Writting the binomial expression of

$(cos\theta + i sin\theta)^{n}$

Now

Equating real part to $cos(n\theta)$

And imaginary part to $sin(n\theta)$

We get(let cos = c, sin = s)

$\displaystyle c(n\theta) = c^{n} - C_2^{n} c^{n -2} s^{2} +\ldots$

$\displaystyle s(n\theta) = C_1^{n} c^{n-1} s - C_3^{n}c^{n-3} s^{3} + \ldots$

Dividing equation 2 by 1 we get

$\displaystyle t(n\theta) = \frac{C_1^{n} c^{n-1}s - C_3^{n} c^{n-3}s^{3} + \ldots}{c^{n} - C_2^{n}c^{n-2}s^{2} + \ldots}$

Now divide by $\cos^{n} \theta$ in numerator and denominator to get the required expression.

Hence Proved!

Krishna Sharma - 6 years, 4 months ago

Thanks Good solution

U Z - 6 years, 4 months ago

@Calvin Lin @DEEPANSHU GUPTA @Kostub Deshmukh @Agnishom Chattopadhyay @Pratik Shastri @Pranshu Gaba @Pranav Arora @Pranjal Jain @Victor Loh @Vinay Sipani @Aditya Raut @Christopher Boo @Krishna Ar @Krishna Sharma

Please help

U Z - 6 years, 4 months ago

@brian charlesworth @Satvik Golechha @Mvs Saketh @Santanu Banerjee @Aman Sharma

you too please help

U Z - 6 years, 4 months ago

@Sanjeet Raria You too please

U Z - 6 years, 4 months ago

@U Z – @Mursalin Habib @John Muradeli @Cody Johnson You too please help

To Brilliant.org ,

Here after a comment is posted and when we click the edit button and want mention someone the menu is not coming . we have to make a new comment for this

For example firstly I forget about the people in the second, third and four comment and when i clicked the edit and type their name the menu was not displayed

U Z - 6 years, 4 months ago

@U Z – Yes that's an issue - what you need to do, as far as I'm as a non-moderator am concerned, is mention all the names first, in the order you want, and only then type your text. If text needs to be between the names, space the names appropriately.
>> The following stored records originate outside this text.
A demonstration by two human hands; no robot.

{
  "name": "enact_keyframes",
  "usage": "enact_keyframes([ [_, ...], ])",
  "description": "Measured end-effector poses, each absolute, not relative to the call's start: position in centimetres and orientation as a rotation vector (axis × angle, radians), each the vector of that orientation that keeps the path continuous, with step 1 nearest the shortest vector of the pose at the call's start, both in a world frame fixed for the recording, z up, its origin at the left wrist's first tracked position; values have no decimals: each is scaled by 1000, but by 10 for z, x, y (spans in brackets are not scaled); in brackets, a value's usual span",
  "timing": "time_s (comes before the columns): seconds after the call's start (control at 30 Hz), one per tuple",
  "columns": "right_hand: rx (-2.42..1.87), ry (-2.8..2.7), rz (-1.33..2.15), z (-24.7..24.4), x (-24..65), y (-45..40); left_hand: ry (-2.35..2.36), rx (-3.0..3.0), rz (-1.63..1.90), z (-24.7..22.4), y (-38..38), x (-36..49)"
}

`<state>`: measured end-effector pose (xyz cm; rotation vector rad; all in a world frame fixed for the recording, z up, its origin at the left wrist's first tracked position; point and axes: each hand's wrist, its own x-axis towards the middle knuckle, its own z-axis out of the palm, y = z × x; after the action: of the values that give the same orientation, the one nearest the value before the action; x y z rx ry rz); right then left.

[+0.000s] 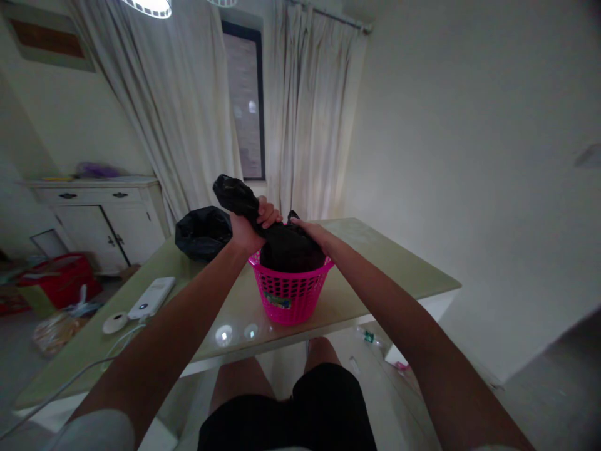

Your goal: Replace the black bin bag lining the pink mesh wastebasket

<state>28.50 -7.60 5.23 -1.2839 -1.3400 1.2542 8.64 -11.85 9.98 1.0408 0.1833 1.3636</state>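
A black plastic garbage bag (288, 249) sits inside a pink plastic basket (292, 294) on the table, its upper part twisted into a neck that leans up to the left. My left hand (256, 225) is closed around that neck, and the loose end sticks out above the fist. On the bag's right side, just over the basket's rim, my right hand (313, 233) holds the plastic; a small fold of it stands up by the thumb, while the other fingers are mostly hidden. Behind my left wrist stands another black bag (201, 233) with its mouth spread wide.
The pale green table (375, 260) carries a white power bank (153, 297), a round white object (115, 322) and a cable at left. A plastic bottle (369, 336) lies on the floor. Behind are a white cabinet (89, 219), red bags (61, 275), curtains and a wall.
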Motion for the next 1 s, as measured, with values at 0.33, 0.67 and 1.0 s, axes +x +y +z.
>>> enact_keyframes([
  [0.33, -810, -889, 1172, 72, 285, -78, 388, 1139, 1227, 95, -112, 89],
  [0.67, -861, -1144, 1051, 69, 276, -85, 730, 1417, 1237, 81, -101, 113],
  [1.0, -724, -1691, 1257, 71, 273, -108, 945, 1594, 1350, 79, -91, 110],
])
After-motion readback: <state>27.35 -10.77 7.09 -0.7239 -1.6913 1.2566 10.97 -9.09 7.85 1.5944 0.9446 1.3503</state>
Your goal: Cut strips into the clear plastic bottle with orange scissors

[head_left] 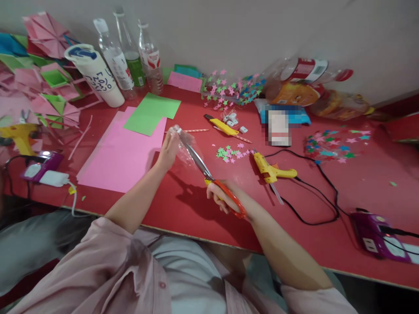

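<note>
My right hand [220, 196] is closed around the red-orange handles of a pair of scissors [199, 162], whose long blades point up and to the left. My left hand [168, 150] pinches a piece of clear, crinkled plastic [187, 150] above the table. The blades lie along or against this plastic; whether they are cutting into it I cannot tell. Beneath my left wrist are pink paper sheets [121, 152], with green paper [152, 113] on top. A pile of small green and pink paper stars [229, 152] lies just beyond the scissors.
A yellow glue gun [270, 168] with a black cord lies right, near a purple power strip [376, 235]. A yellow box cutter [222, 125] lies further back. Plastic bottles [150, 61] and a white tumbler [98, 78] stand back left, beside folded paper decorations [55, 109].
</note>
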A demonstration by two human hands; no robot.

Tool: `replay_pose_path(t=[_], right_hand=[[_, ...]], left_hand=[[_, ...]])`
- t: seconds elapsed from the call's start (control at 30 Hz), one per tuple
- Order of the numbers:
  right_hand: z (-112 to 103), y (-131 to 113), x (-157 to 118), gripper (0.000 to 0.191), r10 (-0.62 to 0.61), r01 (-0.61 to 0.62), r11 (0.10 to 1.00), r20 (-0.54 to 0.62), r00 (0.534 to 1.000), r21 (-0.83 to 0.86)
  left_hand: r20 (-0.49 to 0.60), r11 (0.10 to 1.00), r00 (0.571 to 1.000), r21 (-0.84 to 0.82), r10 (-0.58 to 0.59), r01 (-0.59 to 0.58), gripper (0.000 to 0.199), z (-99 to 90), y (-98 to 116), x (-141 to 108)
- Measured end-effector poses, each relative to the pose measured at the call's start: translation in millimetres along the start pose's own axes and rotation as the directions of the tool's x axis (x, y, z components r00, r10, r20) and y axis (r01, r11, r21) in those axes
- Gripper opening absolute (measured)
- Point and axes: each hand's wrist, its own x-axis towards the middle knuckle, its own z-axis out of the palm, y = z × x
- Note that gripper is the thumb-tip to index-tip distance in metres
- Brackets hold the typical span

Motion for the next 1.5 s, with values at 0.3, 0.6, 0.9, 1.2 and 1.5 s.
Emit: replay_pose_path(t=[0.3,0.6,0.9,1.2,1.5], right_hand=[[-16,3,-7,0.046,-0.084,0.069,0.980,-0.078,0.993,-0.186],[-22,-15,-19,0.063,-0.080,0.057,0.960,-0.071,0.994,-0.275],[-13,-4,-15,0.055,-0.068,0.056,0.978,-0.054,0.996,-0.202],[-12,-4,-11,0.054,-0.002,-0.002,0.981,-0.022,1.000,-0.192],[-10,-5,-10,0.056,0.006,-0.012,0.979,-0.030,1.000,-0.202]], left_hand=[[-0.094,0.980,0.993,-0.191,-0.071,0.052,0.035,-12.0,7,11],[-0.155,0.973,0.981,-0.213,-0.120,0.085,0.036,-19.3,11,19],[-0.115,0.988,0.988,-0.127,-0.098,0.083,0.035,-14.5,7,13],[-0.108,0.988,0.989,-0.130,-0.103,0.088,0.032,-9.3,8,8],[-0.105,0.988,0.989,-0.126,-0.108,0.094,0.032,-6.7,11,6]])
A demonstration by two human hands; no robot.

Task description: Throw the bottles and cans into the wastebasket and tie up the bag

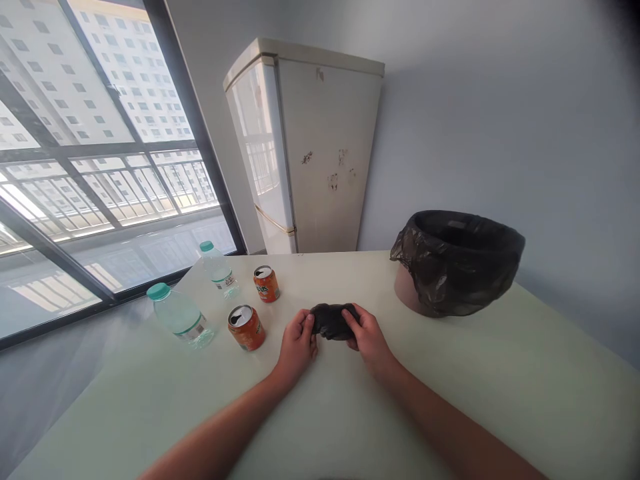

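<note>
A folded black plastic bag (331, 323) is stretched between my two hands, just over the tabletop. My left hand (299, 340) pinches its left end between thumb and fingers. At the other end, my right hand (367, 337) grips it with the thumb on top. Left of my left hand stand two opened orange drink cans, a nearer can (247, 329) and a farther can (267, 285). Beyond them are two clear plastic bottles with green caps, a larger-looking near bottle (181, 317) and a far bottle (220, 272); all stand upright.
On the right of the pale table (320, 407) stands a round bin (413, 293) lined with a black bag (450, 273) folded over its rim. A white refrigerator (327, 133) stands behind the table. Large window panes (100, 153) fill the left side.
</note>
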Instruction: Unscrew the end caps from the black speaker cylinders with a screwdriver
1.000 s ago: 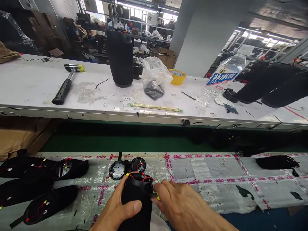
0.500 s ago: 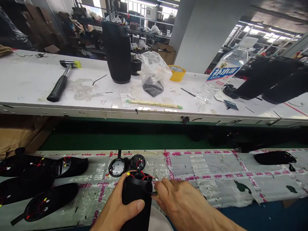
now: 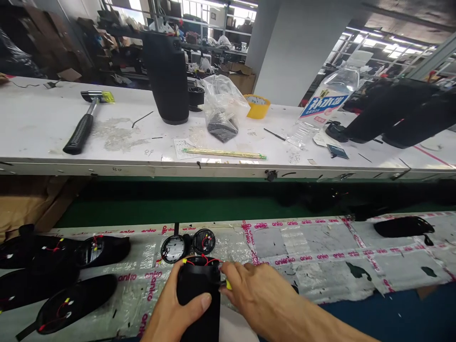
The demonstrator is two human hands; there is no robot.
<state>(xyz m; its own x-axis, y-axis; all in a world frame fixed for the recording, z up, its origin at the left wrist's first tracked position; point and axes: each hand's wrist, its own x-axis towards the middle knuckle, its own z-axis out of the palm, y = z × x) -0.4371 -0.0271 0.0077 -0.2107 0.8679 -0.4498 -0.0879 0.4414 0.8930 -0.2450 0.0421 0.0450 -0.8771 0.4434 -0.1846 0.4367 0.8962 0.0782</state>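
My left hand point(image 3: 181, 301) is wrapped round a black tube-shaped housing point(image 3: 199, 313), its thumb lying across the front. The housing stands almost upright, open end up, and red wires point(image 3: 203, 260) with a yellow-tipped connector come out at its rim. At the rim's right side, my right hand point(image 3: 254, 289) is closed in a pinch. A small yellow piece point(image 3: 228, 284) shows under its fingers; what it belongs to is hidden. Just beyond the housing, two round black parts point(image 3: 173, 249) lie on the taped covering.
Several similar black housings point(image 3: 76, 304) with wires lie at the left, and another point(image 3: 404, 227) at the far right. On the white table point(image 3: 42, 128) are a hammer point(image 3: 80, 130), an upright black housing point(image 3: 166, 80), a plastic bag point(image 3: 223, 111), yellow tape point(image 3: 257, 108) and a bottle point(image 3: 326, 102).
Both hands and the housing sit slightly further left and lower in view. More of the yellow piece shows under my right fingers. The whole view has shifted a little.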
This does need to be fixed, though. I thought I was the only one, but apparently not.

John M. - 6 years, 4 months ago

I would solve this one by using De Moiver's identity (cosθ+jsinθ)^n=cosnθ+jsinnθ. Then tannθ=sinnθ/cosnθ. By expanding into powers we have (cosθ+jsinθ)^n=Sum(j^k *sin(θ)^k * cos(θ)^(n-k) * (n per k) )=Sum(j^k *tan(θ)^k * cos(θ)^n * (n per k) ). By grouping into real and imaginary parts we can get the result given. (I should learn to write in these posts in a more beautiful way :))) )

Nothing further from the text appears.